As despicable as Lord Walder was in the few episodes he was in, it was great to see David Bradley return for one last hurrah and actually make his character just a tad bit more likeable in the process despite the bizarre circumstances.

Nevertheless, those first few minutes set the episode up brilliantly as Arya’s triumphant walkout from the hall* then leads straight to those memorable opening credits and leaves us in a joyous mood for the rest of the installment.

However I will say that the only nitpick of the whole segment was that Arya appears to have forgotten about her uncle Edmure who Walder mentioned was back in his dungeon following the recapture of Riverun last season.

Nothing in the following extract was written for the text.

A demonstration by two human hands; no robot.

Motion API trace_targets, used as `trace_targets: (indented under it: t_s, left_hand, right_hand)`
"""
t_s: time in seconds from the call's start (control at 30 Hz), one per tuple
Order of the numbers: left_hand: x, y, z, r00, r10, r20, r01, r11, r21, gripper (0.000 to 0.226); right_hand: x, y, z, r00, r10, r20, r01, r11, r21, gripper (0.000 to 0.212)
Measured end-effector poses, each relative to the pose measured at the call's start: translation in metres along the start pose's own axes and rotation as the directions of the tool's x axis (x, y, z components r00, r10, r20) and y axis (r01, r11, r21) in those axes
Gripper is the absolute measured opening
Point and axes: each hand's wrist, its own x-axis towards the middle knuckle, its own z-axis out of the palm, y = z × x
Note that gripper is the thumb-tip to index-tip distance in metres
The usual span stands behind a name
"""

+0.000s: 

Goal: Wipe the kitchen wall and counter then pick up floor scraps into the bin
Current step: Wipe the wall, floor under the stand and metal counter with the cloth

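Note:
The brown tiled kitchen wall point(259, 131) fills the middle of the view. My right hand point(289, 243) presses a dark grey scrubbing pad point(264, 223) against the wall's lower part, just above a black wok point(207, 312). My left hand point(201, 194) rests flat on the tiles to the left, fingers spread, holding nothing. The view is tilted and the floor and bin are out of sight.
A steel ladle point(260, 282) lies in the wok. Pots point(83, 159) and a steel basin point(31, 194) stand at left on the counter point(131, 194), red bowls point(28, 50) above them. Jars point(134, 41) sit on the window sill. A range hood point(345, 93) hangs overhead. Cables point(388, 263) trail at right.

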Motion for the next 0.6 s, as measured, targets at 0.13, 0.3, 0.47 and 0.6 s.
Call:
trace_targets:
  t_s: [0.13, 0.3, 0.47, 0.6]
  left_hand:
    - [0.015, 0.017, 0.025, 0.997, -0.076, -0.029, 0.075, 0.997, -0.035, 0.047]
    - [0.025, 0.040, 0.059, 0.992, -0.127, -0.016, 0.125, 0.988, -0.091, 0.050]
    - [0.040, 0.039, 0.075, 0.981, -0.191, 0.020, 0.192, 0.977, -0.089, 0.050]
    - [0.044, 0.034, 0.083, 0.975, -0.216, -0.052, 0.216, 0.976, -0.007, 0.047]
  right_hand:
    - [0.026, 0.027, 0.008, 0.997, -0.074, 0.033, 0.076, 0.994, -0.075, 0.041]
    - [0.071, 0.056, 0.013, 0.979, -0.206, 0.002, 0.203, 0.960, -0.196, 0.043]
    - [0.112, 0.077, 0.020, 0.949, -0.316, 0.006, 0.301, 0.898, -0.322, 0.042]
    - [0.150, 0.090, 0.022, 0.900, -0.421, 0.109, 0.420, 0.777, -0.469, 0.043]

Following on from the many goings-on of “The Winds of Winter”, we have Bran Stark (Isaac Hempstead-Wright) and his long-suffering companion Meera Reed (Ellie Kendrick) finally reach the Wall as they find themselves encountering new Lord Commander Dolourous Edd (Ben Crompton).

It’s a nice little exchange between the characters as Bran freaks Edd out with his awareness of the Lord Commander’s presence at the Fist of the First Men and Hardhome. But those events are nothing compared to what the army of the undead is looking like now when we get that creepy shot of the army on the move and now accompanied by wight GIANTS.

Meanwhile, Winterfell is now occupied by the Starks AND the northern lords who come together again for a key meeting with regards to the ‘Long Night’. Jon Snow (Kit Harington) is continuing to improve as a leader with the support of other characters like Davos Seaworth (Liam Cunningham) and the sharp-tongued Lyanna Mormont (played delightfully again by Bella Ramsay).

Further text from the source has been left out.